Search Help cc licensed and shared by mister bisson

Another exciting journey is about to begin as the decision on a Library Management System has been finalised and it is Oliver Junior, (for the various reasons outlined in the earlier posts).

Next week, Oliver Junior will be installed remotely to the network. Then the process of transferring from Athena to Oliver will take approximately a term to complete this transformation.

In the meantime, we are embroiled with the other logistics. For instance do we already have z-cataloging with SCIS and do we want the Syndetics module included.

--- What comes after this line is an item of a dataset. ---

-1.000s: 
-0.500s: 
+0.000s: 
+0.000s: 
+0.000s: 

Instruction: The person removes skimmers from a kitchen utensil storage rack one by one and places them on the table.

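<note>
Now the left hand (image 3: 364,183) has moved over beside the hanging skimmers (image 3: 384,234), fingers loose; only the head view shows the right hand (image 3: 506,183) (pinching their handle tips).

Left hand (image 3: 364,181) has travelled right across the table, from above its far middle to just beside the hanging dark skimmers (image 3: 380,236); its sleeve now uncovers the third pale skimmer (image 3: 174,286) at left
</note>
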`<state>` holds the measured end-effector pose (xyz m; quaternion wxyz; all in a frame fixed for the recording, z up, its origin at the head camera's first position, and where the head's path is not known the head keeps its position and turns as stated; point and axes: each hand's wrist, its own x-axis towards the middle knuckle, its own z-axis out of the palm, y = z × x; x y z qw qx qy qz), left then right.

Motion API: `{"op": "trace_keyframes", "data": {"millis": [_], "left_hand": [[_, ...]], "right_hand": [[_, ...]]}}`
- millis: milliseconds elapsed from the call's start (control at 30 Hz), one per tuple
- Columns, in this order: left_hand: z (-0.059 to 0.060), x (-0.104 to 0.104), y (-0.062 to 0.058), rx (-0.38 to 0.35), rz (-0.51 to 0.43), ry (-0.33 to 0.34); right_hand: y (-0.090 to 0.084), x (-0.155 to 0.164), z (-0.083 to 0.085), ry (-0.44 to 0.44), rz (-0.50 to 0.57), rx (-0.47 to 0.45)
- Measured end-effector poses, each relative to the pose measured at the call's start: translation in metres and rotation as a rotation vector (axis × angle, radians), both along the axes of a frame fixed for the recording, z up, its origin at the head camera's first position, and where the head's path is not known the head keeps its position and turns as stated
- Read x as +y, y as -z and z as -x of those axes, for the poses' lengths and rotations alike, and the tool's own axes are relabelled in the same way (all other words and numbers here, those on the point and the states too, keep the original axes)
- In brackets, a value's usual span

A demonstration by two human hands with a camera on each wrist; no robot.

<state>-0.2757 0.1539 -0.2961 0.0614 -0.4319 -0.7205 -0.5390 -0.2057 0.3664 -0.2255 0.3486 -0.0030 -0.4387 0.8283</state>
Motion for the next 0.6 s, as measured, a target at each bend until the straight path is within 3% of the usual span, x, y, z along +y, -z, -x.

Mary was a little concerned about the jargon, however after a couple of phonecalls to SCIS and Oliver support, we discovered yes we do have the z-cataloging and now have been enabled by SCIS for integration via Oliver. I understand there are a few more configuration details and hopefully Oliver support can help with the troubleshooting when the time comes to set it all up. Here are the SCIS Standards for Cataloguing and Data Entry.

Oliver’s support end calls the integration Z-39.50. In my speak, all this means is that you can search the bibliographic details via Oliver without needing to go to SCIS and import the MARC records directly. As a result, a more streamlined and efficient approach.

As for Syndetics, confusion set in as SCIS offers a module and we are not subscribed to this. When I spoke to SCIS, I discovered that this module does not integrate with Library Management Systems and was informed that Oliver has their own Syndetic module that can be integrated. Did we need this? was the question all were asking.

After looking up the benefit of Syndetics it is clear that it would enhance the system significantly. Not only does it allow the importation of book covers, but also other relevant information such as awards and author information. Clearly, this provides a better experience for the students and teachers. As a result, we chose to add this module via Oliver.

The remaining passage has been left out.